The survey also found office space available for sublet had increased during the fourth quarter, which may foreshadow even more vacancies when leases expire. On the residential front, condo sales fell as new listings soared — a sign that the downtown area may be losing some of its appeal to homeowners.

“It’s impossible not to be preoccupied by the rapid increase in office vacancies,” Jean-Marc Fournier, the former Quebec politician who now heads the UDI, said Thursday in an interview.

Still, with COVID-19 vaccinations set to accelerate in the coming months, “the economic picture is bound to improve,” he said. “People will start returning downtown. It’s much too early to say the office market is going to disappear.”

Public health measures implemented since the start of the pandemic almost a year ago — such as caps on office capacity — have deprived downtown Montreal of more than 500,000 workers and students.

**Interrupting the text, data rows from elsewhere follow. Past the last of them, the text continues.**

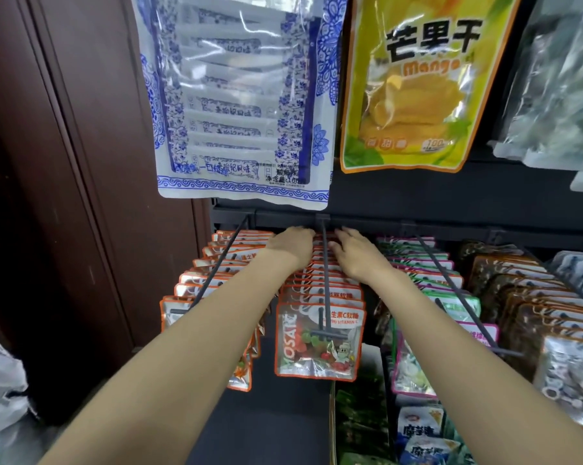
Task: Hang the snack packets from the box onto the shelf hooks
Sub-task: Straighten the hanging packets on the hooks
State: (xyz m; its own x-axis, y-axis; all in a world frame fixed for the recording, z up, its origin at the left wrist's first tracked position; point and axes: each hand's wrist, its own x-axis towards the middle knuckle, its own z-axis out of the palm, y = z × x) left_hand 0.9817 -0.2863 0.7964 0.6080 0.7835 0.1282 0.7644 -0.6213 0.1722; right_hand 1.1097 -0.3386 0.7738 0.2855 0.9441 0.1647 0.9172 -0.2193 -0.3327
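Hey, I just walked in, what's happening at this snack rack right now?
A person is stocking a shop rack. Both arms reach to the back of the middle hook, which is loaded with orange-edged gummy packets. The left hand and right hand rest on the rearmost packets, one on each side of the hook. Whether either hand grips a packet cannot be told. Neighbouring hooks are also full, and a mango packet hangs above.

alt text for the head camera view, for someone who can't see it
Both bare hands, left hand and right hand, reach to the back of a shelf hook loaded with orange-edged gummy packets. A blue-and-white pouch and a yellow mango bag hang above.
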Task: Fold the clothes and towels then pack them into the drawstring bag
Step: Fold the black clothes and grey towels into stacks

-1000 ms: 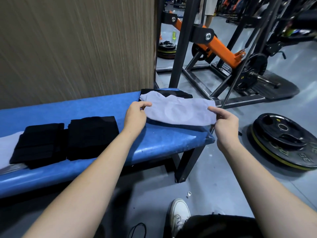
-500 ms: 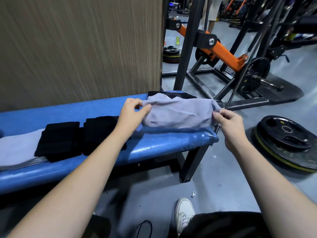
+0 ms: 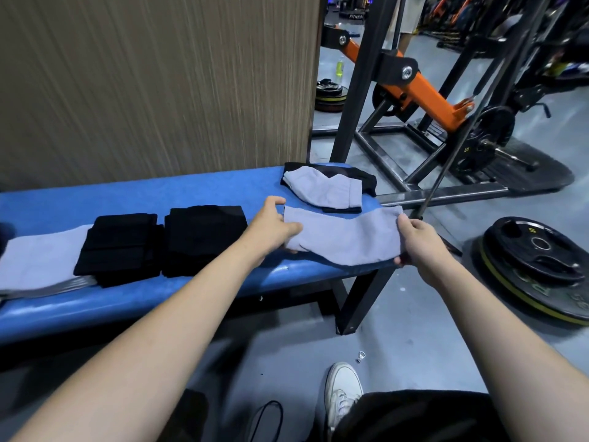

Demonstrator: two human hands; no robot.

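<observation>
Left hand (image 3: pixel 273 226): pinches left end of grey towel (image 3: pixel 345 239).
Right hand (image 3: pixel 417 244): grips its right end.
Towel: folded, at right end of blue surface (image 3: pixel 191 193), beside black folded clothes (image 3: pixel 204 237).

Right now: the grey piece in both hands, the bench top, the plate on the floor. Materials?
Grey cloth: soft matte knit or terry by its look; it sags between the left hand and right hand. Bench top: blue padded vinyl, probably; faint sheen. Weight plate: black, rubber-coated by its dull look, yellow edge stripe.
</observation>
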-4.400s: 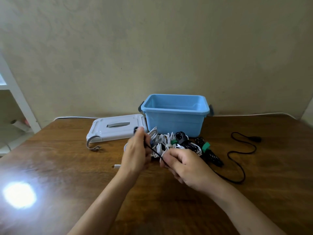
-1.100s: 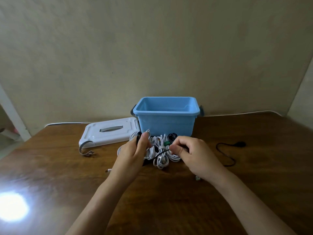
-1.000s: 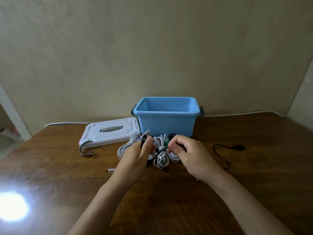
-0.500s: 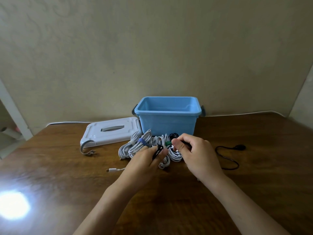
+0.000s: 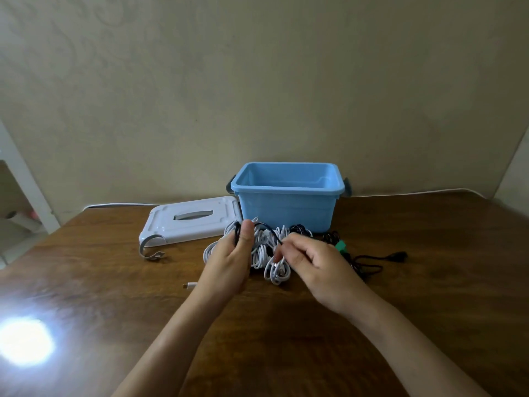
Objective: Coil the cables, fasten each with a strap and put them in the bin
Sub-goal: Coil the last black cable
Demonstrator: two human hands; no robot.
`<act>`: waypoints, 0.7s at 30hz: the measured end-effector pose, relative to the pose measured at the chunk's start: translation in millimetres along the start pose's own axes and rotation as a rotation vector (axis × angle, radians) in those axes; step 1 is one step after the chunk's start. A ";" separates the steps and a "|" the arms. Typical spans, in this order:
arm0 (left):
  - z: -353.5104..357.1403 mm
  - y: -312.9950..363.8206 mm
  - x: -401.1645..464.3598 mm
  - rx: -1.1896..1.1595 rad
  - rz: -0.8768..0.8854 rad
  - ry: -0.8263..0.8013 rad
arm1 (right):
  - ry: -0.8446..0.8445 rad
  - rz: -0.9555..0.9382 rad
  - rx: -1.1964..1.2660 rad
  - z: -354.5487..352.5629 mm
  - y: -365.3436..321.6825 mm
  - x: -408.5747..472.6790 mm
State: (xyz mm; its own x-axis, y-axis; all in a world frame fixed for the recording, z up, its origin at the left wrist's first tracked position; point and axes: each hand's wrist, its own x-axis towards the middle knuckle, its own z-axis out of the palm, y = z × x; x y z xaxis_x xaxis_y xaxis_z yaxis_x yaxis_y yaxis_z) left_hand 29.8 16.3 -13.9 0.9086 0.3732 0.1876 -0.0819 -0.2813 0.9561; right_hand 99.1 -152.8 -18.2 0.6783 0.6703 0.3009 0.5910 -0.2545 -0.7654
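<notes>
My left hand (image 5: 230,260) grips small loops of a thin black cable (image 5: 262,226) between thumb and fingers. From there the cable arcs right to my right hand (image 5: 317,266), which pinches it. Its loose tail and plug (image 5: 396,256) lie on the table to the right. Behind my hands sits a pile of coiled white cables (image 5: 276,270) and dark bundles, one with a green strap (image 5: 340,247). The blue bin (image 5: 286,207) stands open just behind the pile.
The bin's white lid (image 5: 194,224) lies flat left of the bin, with a grey curved handle (image 5: 151,252) in front of it. A white plug end (image 5: 190,285) lies near my left wrist. The wooden table (image 5: 286,339) meets the wall behind.
My left hand has risen with more black loops in it. My right hand has drawn the cable in, and the loose tail on the right has grown shorter.
</notes>
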 end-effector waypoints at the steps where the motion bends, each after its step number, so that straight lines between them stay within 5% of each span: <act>1: 3.2 -0.1 -1.1 0.016 0.011 -0.003 | -0.017 -0.014 -0.006 5.3 -0.6 -1.3; 8: 19.4 -2.5 -8.3 0.034 0.077 -0.041 | -0.047 -0.069 0.024 20.1 3.7 -1.7; 16: -3.2 0.9 4.9 -0.203 0.007 0.198 | -0.183 0.051 -0.044 18.0 7.7 -0.8; 21: 9.5 -1.2 2.4 -0.292 0.088 0.115 | -0.310 -0.012 -0.192 46.8 -4.7 -5.7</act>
State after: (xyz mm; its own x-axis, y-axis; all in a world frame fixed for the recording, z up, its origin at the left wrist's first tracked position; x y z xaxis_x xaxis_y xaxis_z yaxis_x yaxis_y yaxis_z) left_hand 35.9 9.1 -16.8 0.8417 0.4612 0.2810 -0.2874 -0.0580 0.9561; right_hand 72.0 -122.8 -43.0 0.5237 0.8459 0.1005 0.6896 -0.3517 -0.6331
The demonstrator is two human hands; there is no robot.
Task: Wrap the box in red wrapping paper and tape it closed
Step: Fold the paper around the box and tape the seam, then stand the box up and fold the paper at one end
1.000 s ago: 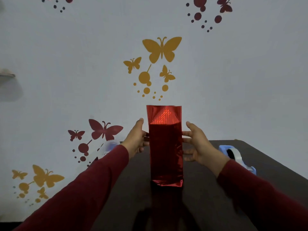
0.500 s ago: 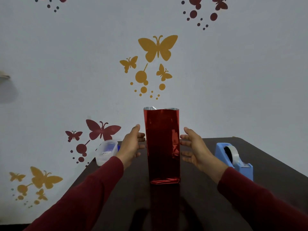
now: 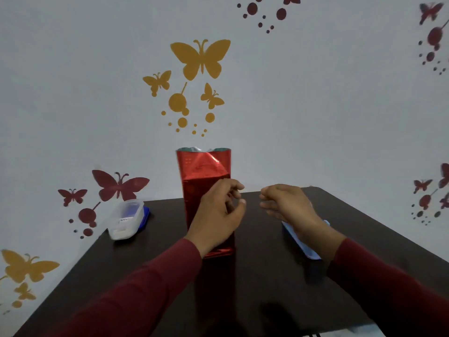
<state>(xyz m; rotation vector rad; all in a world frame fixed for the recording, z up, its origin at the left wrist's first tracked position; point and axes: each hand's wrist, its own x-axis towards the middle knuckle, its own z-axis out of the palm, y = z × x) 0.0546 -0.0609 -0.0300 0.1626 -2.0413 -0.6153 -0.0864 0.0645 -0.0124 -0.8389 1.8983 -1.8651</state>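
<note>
The box, wrapped in shiny red paper, stands upright on the dark table. Its top end is open, with the silver inner side of the paper showing at the rim. My left hand hovers in front of the box's lower right part with fingers loosely curled, holding nothing. My right hand is to the right of the box, apart from it, its fingers relaxed and empty. It hides most of the blue tape dispenser below it.
A clear plastic container with a blue lid under it lies at the table's back left corner. The wall with butterfly stickers stands right behind the table. The table's left and right edges run diagonally toward me.
Both hands have let go of the box's sides. My left hand moved right, in front of the box. My right hand shifted over the tape dispenser. The box stays standing.
</note>
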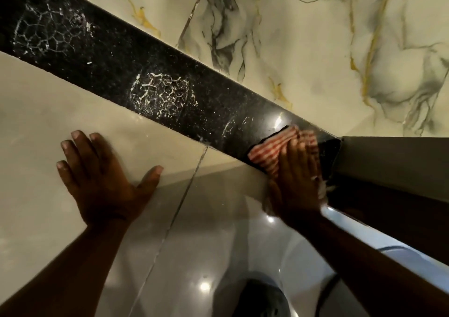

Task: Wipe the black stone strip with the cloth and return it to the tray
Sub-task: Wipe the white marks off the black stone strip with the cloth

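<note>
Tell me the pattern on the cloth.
Red and white stripes on the cloth, seen in the head view.

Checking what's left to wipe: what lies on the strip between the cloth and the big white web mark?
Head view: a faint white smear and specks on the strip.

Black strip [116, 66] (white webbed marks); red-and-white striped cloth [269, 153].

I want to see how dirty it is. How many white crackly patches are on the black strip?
3: one big patch at the far left, one in the middle, one faint smear beside the cloth. More may hide under it.
</note>
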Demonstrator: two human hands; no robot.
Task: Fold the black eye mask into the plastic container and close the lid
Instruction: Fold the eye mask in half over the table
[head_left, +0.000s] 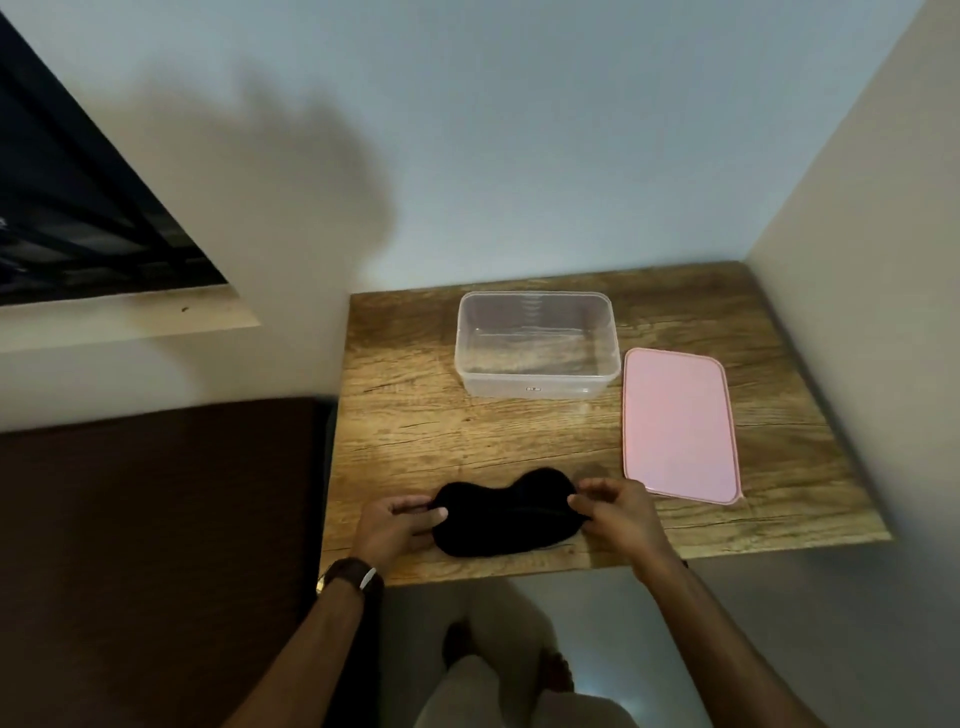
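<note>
Black eye mask (506, 517) flat between left hand (395, 527), right hand (615, 512)

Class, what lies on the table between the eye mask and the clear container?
Nothing: in the head view, only bare wooden table separates the eye mask from the container.

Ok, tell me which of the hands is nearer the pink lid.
Right. The right hand pinches the eye mask's right end, just in front of the pink lid's near-left corner. The left hand holds the mask's far end, a full mask-length further left.
</note>
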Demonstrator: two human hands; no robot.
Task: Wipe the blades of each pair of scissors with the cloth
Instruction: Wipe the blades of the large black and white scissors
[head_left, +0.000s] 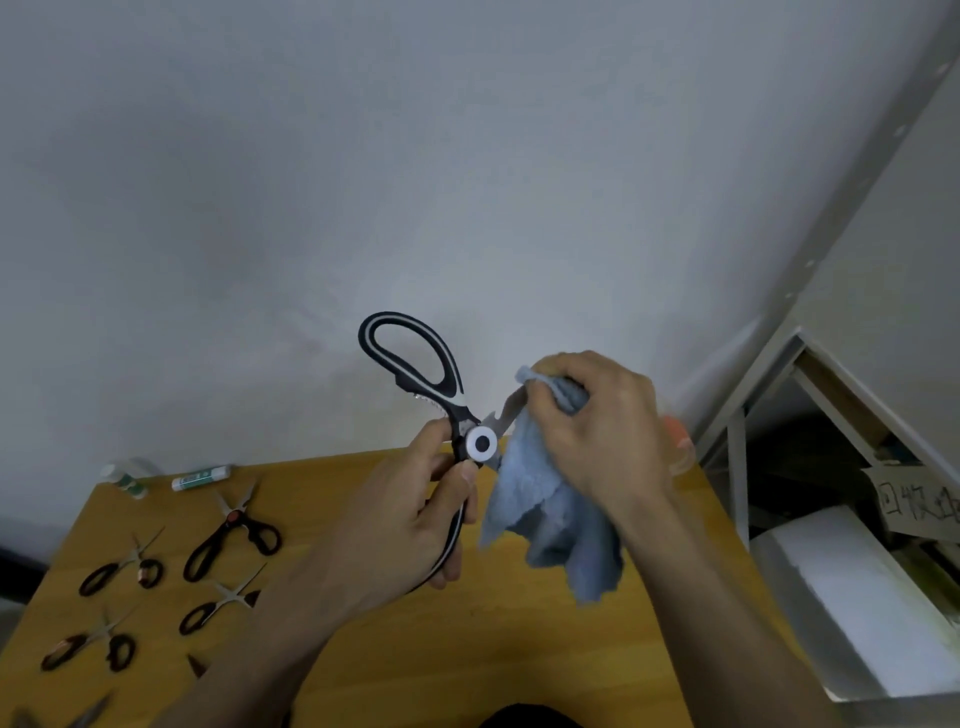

A mere 4,163 university and CEGEP students attended in-person classes in the second quarter, the most recent period for which figures are available. Border closures and travel restrictions have also brought tourism to a standstill, hurting hotels and thousands of local businesses.

Seventy per cent of downtown workers carried out their professional activities at home more than three days a week during the fourth quarter, the report said, citing an online survey of 1,000 Montreal-area residents conducted last month.